Could you please count how many lines in the data below hold the string "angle"? Reply with only the number.

_Data section_.
= Beginning of Section =

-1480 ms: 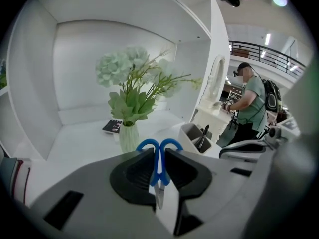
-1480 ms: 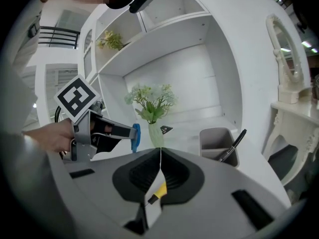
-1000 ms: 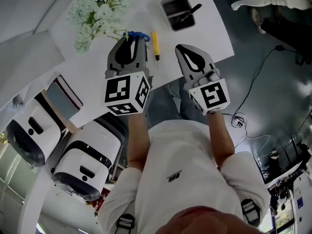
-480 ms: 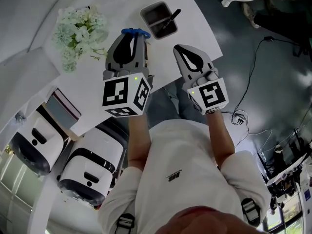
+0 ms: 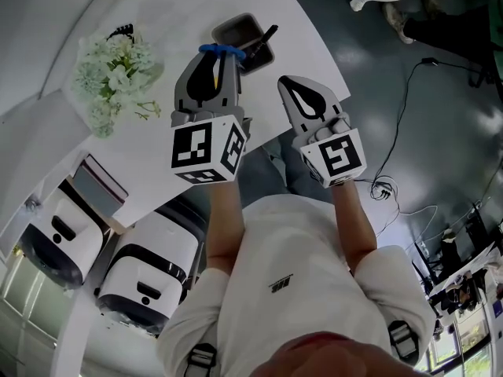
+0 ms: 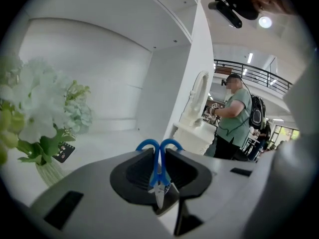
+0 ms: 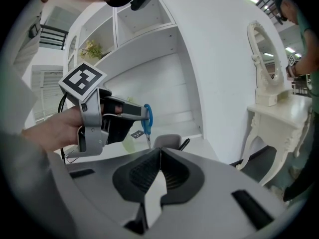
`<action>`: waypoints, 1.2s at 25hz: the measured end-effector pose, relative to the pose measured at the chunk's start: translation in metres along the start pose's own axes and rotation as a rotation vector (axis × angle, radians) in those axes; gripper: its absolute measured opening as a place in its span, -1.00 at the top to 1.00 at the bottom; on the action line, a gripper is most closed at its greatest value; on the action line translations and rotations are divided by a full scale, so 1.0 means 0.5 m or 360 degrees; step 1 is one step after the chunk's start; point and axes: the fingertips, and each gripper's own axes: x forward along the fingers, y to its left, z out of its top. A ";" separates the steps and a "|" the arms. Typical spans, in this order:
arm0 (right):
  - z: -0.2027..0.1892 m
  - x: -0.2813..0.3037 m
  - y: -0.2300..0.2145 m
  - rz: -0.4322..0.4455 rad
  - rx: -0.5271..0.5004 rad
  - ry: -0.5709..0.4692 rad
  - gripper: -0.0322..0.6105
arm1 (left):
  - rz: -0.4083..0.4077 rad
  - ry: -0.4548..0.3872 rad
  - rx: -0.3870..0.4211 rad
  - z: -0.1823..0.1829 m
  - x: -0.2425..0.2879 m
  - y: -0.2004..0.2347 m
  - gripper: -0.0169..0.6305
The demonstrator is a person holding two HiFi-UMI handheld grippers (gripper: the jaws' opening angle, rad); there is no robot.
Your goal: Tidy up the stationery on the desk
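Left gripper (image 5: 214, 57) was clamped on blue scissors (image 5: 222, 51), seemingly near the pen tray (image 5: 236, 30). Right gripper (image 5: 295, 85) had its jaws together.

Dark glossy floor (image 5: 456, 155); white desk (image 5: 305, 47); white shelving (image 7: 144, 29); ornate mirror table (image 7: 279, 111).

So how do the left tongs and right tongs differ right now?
The left tongs grip blue-handled scissors, loops sticking past the tips; the right tongs hold nothing. The left tongs reach the dark pen tray in the head view; the right tongs stop short of it. Both are shut and point the same way.
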 end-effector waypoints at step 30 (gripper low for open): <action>-0.024 0.017 0.049 0.0022 -0.0007 0.0036 0.91 | 0.0024 0.0114 0.0095 -0.123 -0.047 0.041 0.95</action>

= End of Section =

_Result of this exercise_. 2